(TASK INSTRUCTIONS): The line that contains "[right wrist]" and all lines following it to the end of the data below: set these down exactly, and nothing besides.

(INFORMATION SHOWN):

━━━━━━

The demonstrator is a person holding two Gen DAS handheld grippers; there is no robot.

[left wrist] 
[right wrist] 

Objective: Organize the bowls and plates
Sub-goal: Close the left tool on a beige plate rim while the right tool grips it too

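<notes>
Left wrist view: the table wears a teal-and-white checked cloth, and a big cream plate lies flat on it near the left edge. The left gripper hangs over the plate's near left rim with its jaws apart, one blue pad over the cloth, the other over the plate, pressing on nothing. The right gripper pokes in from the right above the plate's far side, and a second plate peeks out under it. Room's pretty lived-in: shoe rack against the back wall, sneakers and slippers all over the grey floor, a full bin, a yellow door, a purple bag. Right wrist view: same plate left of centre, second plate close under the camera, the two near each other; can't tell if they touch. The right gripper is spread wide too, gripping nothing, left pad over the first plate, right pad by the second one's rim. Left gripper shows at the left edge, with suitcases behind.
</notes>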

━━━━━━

(RESULT OF THE TASK):
[right wrist] 

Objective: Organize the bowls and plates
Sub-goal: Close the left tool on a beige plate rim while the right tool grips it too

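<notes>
Left wrist view: the table wears a teal-and-white checked cloth, and a big cream plate lies flat on it near the left edge. The left gripper hangs over the plate's near left rim with its jaws apart, one blue pad over the cloth, the other over the plate, pressing on nothing. The right gripper pokes in from the right above the plate's far side, and a second plate peeks out under it. Room's pretty lived-in: shoe rack against the back wall, sneakers and slippers all over the grey floor, a full bin, a yellow door, a purple bag. Right wrist view: same plate left of centre, second plate close under the camera, the two near each other; can't tell if they touch. The right gripper is spread wide too, gripping nothing, left pad over the first plate, right pad by the second one's rim. Left gripper shows at the left edge, with suitcases behind.
</notes>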

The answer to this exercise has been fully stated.